Aberdeen est le résultat de la fusion de deux bourgs : Aberdon (qui correspond aujourd’hui au quartier de Old Aberdeen), sur la rive sud de l’estuaire de la River Don, occupée avant même l’arrivée des romains ; et Aberdee, fondée sur la rive nord de l’estuaire de la River Dee, par David I en 1136.

 

Le nom « Aberdeen » serait le résultat d’un compromis entre Aberdon et Aberdee. La ville grossit rapidement, avec la création d’un château, d’un marché, d’un monastère, d’une école, d’un hôpital, …

 

Durant les guerres d’indépendance écossaises, Aberdeen, sous le joug des anglais, est assiégée par Robert the Bruce qui détruit le château d’Aberdeen en 1308 et libère la ville. Le mot de passe pour accéder à la ville est « Bon Accord » (en français dans le texte) qui est encore aujourd’hui la devise de la ville.

 

En 1319, pour remercier la population de son soutien, Robert the Bruce transforme Aberdeen en communauté propriétaire de ses terres et indépendante financièrement et lui cède la toute proche forêt de Stocket, dont les revenus alimentent le Common Good Found qui sert encore aujourd’hui à financer le florissement exemplaire de la ville. C’est sans doute cette histoire qui explique le fort attachement des habitants d’Aberdeen à leur ville et le civisme exemplaire dont ils font preuve !

 

En 1336, la ville est brûlée par Edward III, roi d’Angleterre. La ville se fortifie alors pour se protéger des attaques. Le milieu du XVIIème siècle marque des heures noires pour Aberdeen : alors que Aberdeen est la deuxième plus grosse ville d’Ecosse (après Edimbourg), cinq armées successives occupent la ville en 1639, les armées du marquis de Montrose massacrent 160 aberdeeners en 1644 et la peste tue le quart de la population en 1646 … Mais la ville parvient à se remettre de ces malheurs, grâce à l’activité croissante de son port.

 

Au début du XIXème siècle, face à la croissance incontrôlée de la ville et de son port, le Aberdeen New Streets Act décide de redessiner le centre de la ville autour de deux grandes artères : Union Street et King Street.

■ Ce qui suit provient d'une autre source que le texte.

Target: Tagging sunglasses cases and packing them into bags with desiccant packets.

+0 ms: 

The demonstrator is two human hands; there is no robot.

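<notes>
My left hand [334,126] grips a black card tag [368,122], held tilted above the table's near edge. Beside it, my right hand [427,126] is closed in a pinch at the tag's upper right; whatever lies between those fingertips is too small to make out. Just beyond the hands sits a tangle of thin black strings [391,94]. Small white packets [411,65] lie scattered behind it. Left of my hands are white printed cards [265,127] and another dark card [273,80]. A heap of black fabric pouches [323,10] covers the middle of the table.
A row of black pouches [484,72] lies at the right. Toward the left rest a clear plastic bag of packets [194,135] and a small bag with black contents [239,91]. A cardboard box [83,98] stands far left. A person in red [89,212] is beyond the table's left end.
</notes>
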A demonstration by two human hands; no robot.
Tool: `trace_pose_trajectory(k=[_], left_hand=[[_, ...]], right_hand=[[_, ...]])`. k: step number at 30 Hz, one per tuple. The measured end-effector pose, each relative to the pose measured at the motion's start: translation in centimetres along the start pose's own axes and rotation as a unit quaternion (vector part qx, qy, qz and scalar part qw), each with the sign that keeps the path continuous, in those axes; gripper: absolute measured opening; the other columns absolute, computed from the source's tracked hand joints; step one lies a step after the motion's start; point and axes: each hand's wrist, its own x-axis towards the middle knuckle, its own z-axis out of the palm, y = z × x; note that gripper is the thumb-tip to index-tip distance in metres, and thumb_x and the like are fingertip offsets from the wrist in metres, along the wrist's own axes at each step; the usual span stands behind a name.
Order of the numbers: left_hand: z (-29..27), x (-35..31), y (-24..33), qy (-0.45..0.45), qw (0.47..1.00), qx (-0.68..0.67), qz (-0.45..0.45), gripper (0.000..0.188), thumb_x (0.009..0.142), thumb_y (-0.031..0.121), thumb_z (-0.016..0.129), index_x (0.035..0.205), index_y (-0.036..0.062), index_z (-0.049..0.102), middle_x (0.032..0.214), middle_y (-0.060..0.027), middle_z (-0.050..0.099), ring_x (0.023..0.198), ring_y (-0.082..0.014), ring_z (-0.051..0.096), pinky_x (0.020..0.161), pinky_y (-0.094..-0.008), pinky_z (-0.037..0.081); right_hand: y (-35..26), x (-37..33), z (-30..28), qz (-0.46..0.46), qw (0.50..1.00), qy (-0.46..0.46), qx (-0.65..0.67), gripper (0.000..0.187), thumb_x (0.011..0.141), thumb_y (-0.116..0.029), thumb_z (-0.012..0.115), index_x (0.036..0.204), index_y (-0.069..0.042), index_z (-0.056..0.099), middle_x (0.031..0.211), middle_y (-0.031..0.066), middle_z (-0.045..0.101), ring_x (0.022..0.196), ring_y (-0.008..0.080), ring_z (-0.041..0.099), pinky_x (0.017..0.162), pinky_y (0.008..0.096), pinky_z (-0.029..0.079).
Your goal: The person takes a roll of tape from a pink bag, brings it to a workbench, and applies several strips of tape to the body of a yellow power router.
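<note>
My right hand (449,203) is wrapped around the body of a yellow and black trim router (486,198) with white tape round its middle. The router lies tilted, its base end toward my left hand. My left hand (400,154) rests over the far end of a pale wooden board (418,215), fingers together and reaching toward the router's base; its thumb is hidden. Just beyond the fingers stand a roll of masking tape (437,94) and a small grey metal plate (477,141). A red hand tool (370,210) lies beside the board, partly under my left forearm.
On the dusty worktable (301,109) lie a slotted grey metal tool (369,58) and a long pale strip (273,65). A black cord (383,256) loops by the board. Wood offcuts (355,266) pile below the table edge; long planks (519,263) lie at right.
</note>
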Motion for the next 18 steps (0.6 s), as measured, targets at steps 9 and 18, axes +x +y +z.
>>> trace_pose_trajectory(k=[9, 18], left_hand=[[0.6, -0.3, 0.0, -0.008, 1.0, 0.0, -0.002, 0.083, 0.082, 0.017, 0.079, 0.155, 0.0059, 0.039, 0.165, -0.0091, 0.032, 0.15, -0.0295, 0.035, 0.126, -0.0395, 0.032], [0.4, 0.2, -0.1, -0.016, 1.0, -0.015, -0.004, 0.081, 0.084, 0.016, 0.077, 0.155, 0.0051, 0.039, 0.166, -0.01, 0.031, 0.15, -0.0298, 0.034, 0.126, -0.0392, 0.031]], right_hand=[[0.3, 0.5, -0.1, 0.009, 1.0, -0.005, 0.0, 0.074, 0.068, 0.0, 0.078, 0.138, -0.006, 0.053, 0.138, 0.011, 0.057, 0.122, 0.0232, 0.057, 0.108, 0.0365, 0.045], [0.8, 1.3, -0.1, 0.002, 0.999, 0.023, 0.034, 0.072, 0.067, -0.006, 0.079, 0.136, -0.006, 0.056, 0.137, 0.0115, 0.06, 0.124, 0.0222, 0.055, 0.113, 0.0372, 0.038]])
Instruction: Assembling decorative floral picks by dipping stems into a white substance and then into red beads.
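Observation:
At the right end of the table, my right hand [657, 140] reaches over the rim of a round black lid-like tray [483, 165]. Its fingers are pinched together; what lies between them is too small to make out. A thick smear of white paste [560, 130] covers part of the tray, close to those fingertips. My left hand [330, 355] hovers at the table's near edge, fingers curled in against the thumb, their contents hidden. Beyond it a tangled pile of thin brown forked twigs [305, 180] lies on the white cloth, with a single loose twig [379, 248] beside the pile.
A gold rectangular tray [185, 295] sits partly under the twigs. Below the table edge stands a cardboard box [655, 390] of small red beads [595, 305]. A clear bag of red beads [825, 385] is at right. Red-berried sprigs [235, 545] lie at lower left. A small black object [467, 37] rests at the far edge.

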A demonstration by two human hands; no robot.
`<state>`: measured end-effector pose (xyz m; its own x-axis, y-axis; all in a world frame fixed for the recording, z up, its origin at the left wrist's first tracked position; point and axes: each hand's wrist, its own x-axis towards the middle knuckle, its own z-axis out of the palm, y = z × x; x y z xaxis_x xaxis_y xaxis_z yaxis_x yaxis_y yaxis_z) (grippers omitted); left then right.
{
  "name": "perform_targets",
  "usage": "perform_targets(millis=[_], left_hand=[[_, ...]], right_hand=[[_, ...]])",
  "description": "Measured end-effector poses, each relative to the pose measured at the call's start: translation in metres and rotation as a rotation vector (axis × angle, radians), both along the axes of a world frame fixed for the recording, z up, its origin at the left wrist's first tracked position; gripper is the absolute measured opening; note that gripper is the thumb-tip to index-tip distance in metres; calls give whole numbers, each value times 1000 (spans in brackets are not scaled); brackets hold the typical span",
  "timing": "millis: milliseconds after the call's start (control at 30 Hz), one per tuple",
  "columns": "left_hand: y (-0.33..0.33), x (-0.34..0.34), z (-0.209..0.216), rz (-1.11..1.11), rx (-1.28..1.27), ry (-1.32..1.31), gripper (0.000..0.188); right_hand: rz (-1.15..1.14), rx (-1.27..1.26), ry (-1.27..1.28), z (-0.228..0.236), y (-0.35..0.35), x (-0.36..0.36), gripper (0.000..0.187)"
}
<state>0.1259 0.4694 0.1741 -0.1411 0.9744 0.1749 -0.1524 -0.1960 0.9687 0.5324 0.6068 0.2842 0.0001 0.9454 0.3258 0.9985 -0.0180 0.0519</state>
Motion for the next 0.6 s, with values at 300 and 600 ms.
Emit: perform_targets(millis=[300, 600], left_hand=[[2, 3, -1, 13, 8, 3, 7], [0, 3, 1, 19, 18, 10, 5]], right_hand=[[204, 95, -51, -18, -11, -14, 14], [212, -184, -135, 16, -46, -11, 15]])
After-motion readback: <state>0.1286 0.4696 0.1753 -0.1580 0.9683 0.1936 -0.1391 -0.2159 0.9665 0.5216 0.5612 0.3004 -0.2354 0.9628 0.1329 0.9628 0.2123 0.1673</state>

Mais le montant des travaux provoque la faillite financière de la ville en 1817 … C’est à nouveau l’activité portuaire qui remet à flot les finances de la ville. La ville s’enrichit grâce à la pêche à la baleine et au hareng, à la construction navale, à la papeterie, au textile, à la sidérurgie, …

 

Aujourd’hui ces industries ont quasiment toutes disparu, même si la pêche est toujours une activité importante (Aberdeen est le troisième port de pêche brittanique). Mais c’est surtout l’activité pétrolière qui tire l’activité économique : l’exploitation du pétrole de la Mer du Nord depuis les années 70 a attiré de nombreuses compagnies pétrolières, qui ont installé à Aberdeen leurs activités de support de l’exploitation pétrolière. Voilà pourquoi Aberdeen est aujourd’hui considérée comme la capitale européenne du pétrole.

 

Mais Aberdeen anticipe l’épuisement de l’or noir et est également en pointe dans le secteur des nouvelles énergies, avec objectif de devenir la capitale européenne de l’énergie. Autrefois lourdement touchée par le chômage, Aberdeen compte aujourd’hui un des taux de chômage les plus faibles de Grande-Bretagne.